• PROBLEM STATEMENT
A verbatim transcript of the lines below, starting at the first and ending with the one that holds "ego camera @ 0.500", is what should be produced.

• SUPPLIED MATERIAL
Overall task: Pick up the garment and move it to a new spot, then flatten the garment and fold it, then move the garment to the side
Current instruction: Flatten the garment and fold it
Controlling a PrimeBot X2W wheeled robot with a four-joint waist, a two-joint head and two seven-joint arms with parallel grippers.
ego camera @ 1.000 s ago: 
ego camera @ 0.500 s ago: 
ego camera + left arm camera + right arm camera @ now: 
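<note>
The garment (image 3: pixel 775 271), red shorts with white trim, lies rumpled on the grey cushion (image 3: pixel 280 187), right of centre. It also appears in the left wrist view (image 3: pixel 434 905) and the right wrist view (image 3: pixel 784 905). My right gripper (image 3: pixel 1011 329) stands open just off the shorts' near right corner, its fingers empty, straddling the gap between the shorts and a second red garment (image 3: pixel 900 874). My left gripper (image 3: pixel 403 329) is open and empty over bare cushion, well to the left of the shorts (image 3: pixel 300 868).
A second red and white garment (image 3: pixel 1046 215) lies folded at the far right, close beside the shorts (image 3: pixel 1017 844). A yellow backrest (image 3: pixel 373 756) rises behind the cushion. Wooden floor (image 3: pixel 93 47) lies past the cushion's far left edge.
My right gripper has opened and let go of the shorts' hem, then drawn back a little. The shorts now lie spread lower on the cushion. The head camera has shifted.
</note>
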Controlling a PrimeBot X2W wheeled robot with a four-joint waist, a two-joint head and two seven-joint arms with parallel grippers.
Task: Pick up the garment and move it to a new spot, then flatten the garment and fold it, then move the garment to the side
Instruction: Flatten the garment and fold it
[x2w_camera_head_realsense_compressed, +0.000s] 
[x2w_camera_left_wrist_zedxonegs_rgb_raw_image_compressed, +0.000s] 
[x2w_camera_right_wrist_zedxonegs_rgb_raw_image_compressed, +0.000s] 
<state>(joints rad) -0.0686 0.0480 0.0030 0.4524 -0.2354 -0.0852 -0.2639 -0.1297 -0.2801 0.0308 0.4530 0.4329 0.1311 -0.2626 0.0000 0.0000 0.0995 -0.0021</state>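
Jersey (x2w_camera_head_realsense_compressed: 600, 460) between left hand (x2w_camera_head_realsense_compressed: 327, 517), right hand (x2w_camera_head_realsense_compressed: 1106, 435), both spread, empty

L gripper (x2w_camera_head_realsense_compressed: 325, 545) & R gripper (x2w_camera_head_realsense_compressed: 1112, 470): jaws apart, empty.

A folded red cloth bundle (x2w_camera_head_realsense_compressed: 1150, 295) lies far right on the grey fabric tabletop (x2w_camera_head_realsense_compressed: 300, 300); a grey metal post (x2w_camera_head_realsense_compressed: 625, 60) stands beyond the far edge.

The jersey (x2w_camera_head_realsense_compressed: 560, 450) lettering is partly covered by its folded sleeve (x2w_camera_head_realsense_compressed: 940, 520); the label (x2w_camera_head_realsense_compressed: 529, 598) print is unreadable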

• OUTPUT OF THE TASK
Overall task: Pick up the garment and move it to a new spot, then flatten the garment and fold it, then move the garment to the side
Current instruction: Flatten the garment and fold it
Controlling a PrimeBot X2W wheeled robot with a four-joint waist, a two-joint head and two seven-joint arms with parallel grippers.
ego camera @ 1.000 s ago: 
ego camera @ 0.500 s ago: 

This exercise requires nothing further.